Peluang itu bertentangan dengan kebangkitan kembali badak putih utara, menurut Roth, yang mengawasi pembudidayaan seekor badak Sumatera yang berhasil pada tahun 2001.

“Bahkan jika bulan dan bintang-bintang sejajar,” dan badak pengganti melahirkan bayi badak hibrida, “itu masih belum menghadirkan kembali subspesies.”
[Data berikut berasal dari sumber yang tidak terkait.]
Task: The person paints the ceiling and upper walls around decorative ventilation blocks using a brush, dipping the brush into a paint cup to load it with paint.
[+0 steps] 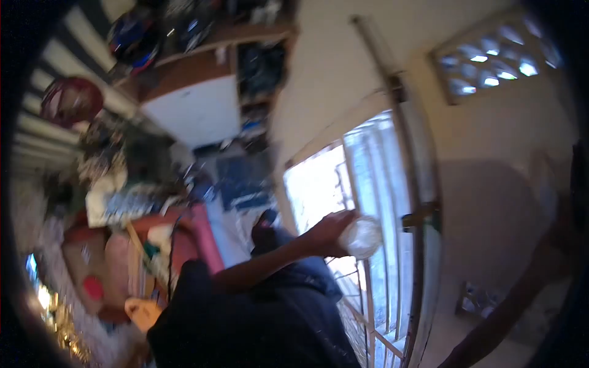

Ryder dari Kebun Binatang San Diego, bersama dengan Hildebrandt dan ahli biologi reproduksi lainnya, menyusun rencana di Wina pada tahun 2015 untuk menyelamatkan subspesies.

Akan mungkin untuk menghadirkan kembali badak putih utara secara utuh, prediksi Ryder, yang akan membutuhkan telur serta sperma.

Hildebrandt dan rekan-rekannya berencana memanen telur dari Najin dan Fatu, dan para peneliti “sangat yakin” bahwa mereka akan berhasil. Risiko tertinggi tidak gagal mendapatkan telur, kata Hildebrandt, tetapi untuk badak dewasa.

Hewan-hewan harus dibius selama dua jam, “yang merupakan situasi yang cukup berisiko”.

Salah satu rekan penulis Hildebrandt adalah Katsuhiko Hayashi dari Kyushu University, seorang ahli biologi reproduksi perintis yang membantu mengubah sel kulit tikus menjadi sel telur lalu menjadi tikus yang hidup.

Tim ini bertujuan untuk mereplikasi keberhasilan ini dengan sel induk badak. Sejauh ini, mereka telah menghasilkan 12 sel induk rhino, kata Hildebrandt.

Semua ilmuwan yang berbicara dengan The Washington Post sepakat bahwa teknik biologi dapat melengkapi perlindungan badak boots-on-the-ground.

Dana yang dialokasikan untuk penelitian laboratorium biasanya tidak diambil dari sumber yang sama seperti dana yang dialokasikan untuk tujuan konservasi lainnya. “Kita harus melakukan dengan semua yang kita punya,” kata Roth.

“Ini teka-teki yang besar dan berantakan. Tidak ada satu bagian pun yang akan menjadi jawabannya,” kata Susie Ellis, direktur eksekutif International Rhino Foundation.

“Tidak ada spesies yang pernah diselamatkan oleh pendekatan teknologi tinggi saja.” Sains memang”sangat penting,” tetapi harus dipasangkan dengan “komunitas lokal dan politisi yang seiring”.

Pimm, sama bersemangatnya dengan hasil ini, menawarkan kata peringatan. Kita tidak bisa mengadopsi sikap angkuh terhadap kepunahan, seolah-olah hewan adalah sesuatu untuk dibawa kembali di waktu luang kita, katanya.

“Inti dari semua peristiwa adalah: Kita harus menghentikan perburuan badak.”